* **Instructions for the task**: Go line by line through the data and copy those with the word "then".

Data extracted from a collection:
*** Begin section ***

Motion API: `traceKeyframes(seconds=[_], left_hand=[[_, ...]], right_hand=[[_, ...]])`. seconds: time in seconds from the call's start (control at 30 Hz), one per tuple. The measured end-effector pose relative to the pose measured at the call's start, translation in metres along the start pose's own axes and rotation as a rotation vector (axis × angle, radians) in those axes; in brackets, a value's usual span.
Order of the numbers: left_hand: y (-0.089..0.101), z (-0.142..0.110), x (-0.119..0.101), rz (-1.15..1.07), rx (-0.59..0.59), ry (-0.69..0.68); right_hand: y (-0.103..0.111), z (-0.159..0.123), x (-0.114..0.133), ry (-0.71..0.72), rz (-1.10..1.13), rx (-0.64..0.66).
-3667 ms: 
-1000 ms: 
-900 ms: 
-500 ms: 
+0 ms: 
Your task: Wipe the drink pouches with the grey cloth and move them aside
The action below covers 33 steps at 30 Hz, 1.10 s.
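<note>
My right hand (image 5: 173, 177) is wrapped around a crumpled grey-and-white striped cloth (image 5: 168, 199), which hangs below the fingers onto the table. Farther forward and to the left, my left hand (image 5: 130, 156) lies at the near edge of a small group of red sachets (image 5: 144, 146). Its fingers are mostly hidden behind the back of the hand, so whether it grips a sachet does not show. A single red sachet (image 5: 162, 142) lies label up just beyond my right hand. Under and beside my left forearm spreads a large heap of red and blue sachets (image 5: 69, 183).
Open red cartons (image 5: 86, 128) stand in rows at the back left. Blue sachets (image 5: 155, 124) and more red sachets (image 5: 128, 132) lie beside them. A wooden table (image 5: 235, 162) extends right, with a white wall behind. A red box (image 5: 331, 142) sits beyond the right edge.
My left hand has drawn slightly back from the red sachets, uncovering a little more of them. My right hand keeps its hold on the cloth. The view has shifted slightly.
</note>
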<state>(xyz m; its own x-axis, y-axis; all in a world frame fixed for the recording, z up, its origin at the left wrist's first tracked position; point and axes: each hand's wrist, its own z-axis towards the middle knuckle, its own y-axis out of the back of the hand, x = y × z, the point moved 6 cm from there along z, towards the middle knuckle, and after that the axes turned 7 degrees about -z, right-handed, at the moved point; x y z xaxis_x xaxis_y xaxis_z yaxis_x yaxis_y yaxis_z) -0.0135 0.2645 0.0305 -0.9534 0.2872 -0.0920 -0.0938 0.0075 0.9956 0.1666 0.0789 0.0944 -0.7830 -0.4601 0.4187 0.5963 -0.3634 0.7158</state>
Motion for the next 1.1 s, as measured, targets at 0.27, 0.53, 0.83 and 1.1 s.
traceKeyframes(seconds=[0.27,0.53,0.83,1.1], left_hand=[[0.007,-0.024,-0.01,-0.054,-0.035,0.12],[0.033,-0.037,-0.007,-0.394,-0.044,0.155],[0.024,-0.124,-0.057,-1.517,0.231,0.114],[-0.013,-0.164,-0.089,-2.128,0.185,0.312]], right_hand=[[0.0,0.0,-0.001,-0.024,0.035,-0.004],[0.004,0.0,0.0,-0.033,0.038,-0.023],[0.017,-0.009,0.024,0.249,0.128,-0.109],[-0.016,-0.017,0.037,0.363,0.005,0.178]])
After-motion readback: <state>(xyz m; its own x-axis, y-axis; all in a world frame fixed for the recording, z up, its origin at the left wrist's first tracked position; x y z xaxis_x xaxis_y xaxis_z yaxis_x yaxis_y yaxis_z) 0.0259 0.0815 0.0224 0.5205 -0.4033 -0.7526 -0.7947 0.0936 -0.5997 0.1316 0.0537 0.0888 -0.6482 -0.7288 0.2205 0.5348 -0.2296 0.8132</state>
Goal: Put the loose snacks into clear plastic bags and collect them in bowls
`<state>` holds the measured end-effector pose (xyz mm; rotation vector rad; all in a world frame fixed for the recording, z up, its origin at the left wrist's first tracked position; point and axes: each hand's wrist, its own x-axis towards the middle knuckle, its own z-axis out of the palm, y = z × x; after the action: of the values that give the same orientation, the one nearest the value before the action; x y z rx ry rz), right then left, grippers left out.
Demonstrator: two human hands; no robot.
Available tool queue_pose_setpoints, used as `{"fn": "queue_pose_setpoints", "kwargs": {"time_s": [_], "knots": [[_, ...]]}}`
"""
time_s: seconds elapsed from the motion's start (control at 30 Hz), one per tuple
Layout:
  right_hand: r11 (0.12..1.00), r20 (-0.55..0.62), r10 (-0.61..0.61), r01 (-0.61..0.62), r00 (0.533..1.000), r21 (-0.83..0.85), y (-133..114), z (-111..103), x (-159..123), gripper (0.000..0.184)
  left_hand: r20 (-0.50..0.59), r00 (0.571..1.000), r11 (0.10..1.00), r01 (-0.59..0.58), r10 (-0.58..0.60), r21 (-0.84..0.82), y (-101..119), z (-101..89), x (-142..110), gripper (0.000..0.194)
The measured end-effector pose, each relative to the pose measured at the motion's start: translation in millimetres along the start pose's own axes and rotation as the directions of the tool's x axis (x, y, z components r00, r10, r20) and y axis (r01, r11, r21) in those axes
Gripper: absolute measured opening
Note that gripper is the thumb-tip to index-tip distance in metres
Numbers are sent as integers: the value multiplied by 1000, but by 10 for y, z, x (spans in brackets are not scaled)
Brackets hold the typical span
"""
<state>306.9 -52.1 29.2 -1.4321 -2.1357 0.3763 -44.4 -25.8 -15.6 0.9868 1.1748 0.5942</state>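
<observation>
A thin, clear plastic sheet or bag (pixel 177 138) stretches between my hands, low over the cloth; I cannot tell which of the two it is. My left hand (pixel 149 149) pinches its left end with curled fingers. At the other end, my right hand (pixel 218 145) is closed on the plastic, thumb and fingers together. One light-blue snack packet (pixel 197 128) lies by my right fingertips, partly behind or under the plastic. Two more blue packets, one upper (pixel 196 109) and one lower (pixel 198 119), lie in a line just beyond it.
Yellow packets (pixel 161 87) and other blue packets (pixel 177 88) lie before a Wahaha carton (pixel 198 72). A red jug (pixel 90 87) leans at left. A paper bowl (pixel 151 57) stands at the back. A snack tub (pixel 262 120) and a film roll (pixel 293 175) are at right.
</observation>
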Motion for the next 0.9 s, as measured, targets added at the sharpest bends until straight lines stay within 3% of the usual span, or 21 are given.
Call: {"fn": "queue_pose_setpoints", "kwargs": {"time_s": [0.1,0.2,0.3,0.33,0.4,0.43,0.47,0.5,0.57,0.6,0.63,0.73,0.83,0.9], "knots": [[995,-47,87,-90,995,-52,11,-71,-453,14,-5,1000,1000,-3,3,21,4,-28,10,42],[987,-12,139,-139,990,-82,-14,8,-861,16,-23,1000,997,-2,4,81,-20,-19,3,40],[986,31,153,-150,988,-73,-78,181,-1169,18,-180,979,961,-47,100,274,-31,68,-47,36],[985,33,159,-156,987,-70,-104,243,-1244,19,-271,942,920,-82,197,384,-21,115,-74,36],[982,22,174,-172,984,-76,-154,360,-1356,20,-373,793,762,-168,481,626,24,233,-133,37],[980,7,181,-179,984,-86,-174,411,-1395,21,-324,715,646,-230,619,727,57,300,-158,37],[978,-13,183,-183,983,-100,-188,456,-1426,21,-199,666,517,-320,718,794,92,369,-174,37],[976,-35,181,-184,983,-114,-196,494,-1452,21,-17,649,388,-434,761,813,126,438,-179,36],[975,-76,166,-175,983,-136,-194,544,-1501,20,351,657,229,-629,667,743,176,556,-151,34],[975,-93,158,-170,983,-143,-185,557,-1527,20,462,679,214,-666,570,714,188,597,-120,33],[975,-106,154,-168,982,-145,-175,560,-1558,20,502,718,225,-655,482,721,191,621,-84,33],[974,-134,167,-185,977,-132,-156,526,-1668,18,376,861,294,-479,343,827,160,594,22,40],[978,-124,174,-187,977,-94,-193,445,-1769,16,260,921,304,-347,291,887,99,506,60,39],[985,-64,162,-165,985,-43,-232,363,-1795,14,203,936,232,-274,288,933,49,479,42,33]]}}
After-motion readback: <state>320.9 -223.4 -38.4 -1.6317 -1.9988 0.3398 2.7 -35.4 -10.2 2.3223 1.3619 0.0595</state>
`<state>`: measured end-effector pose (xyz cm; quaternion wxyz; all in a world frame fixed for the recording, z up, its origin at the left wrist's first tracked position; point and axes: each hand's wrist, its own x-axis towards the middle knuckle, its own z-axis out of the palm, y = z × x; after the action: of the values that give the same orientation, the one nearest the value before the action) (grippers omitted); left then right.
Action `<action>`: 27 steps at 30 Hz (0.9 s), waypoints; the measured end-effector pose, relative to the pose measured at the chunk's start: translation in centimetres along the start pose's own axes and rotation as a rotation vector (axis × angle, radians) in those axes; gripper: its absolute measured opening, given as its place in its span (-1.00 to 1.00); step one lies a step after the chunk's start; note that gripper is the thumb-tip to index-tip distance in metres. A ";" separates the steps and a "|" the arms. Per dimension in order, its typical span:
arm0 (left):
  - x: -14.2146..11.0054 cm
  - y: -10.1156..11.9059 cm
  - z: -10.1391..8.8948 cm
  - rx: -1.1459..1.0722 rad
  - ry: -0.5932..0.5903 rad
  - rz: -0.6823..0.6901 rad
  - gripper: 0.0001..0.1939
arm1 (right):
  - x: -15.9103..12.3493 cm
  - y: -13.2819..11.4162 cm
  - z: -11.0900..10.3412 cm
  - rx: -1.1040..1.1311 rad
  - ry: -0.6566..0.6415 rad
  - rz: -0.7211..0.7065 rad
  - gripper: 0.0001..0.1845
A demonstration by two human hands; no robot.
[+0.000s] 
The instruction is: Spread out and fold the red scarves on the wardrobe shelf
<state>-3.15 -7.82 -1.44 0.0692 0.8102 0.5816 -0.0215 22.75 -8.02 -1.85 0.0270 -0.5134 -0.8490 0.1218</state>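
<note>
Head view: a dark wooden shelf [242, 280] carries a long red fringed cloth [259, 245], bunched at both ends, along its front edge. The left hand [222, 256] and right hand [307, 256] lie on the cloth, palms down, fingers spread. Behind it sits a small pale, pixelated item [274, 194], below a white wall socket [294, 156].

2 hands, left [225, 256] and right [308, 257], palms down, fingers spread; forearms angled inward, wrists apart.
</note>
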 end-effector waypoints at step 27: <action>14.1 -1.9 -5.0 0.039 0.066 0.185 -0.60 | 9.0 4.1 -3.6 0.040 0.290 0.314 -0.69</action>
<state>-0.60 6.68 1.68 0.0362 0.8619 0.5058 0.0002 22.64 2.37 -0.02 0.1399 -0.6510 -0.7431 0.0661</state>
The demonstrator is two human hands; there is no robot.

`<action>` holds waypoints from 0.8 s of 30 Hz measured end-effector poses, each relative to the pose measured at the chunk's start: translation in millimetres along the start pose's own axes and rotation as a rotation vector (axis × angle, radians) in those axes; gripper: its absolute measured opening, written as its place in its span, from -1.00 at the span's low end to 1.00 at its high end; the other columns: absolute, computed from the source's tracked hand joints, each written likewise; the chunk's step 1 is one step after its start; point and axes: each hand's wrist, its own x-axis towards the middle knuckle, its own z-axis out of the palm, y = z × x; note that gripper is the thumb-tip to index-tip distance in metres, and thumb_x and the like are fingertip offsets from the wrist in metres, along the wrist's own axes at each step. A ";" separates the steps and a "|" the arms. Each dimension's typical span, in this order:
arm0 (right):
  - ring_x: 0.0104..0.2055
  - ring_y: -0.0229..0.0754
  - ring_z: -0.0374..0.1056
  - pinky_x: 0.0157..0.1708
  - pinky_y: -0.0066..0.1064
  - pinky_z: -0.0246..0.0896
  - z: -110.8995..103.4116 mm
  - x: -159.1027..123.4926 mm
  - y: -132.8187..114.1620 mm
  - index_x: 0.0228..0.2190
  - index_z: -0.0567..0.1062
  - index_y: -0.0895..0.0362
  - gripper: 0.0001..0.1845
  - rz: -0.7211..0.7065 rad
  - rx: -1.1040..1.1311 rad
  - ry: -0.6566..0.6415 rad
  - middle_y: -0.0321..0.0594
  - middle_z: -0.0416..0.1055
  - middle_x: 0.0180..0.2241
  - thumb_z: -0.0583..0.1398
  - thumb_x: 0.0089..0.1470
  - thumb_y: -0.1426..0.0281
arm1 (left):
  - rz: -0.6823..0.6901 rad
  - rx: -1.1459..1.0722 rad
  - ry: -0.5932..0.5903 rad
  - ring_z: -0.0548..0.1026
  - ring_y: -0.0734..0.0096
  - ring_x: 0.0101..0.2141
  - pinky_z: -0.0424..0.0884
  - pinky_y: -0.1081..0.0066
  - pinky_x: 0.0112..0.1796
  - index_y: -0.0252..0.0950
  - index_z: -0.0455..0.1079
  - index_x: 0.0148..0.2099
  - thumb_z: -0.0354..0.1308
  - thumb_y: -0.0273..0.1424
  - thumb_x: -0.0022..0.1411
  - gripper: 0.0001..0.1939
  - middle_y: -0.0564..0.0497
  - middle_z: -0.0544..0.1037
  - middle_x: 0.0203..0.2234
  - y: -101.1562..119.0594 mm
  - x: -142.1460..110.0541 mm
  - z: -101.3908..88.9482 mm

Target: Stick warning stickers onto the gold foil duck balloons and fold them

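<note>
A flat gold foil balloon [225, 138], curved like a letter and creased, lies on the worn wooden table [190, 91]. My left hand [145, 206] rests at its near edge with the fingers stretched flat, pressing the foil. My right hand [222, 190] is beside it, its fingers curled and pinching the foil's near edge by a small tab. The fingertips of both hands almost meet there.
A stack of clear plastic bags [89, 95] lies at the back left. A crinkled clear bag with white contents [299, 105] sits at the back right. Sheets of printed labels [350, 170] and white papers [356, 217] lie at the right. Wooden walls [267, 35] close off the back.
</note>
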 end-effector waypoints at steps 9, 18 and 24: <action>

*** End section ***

* **Result of the task**:
`<state>` holds the measured end-effector pose (xyz mm; rotation vector rad; all in a world frame fixed for the recording, z up, its origin at the left wrist's first tracked position; point and axes: each hand's wrist, its own x-axis towards the middle knuckle, its own z-axis out of the palm, y = z × x; after the action: of the values that give the same orientation, the one nearest the value before the action; x y z rx ry rz), right then left, grippers left out.
`<state>`: measured end-effector pose (xyz cm; quaternion wxyz; all in a world frame fixed for the recording, z up, its origin at the left wrist's first tracked position; point and axes: each hand's wrist, its own x-axis towards the middle knuckle, its own z-axis out of the palm, y = z × x; after the action: of the values that give the same orientation, the one nearest the value before the action) (grippers omitted); left then right.

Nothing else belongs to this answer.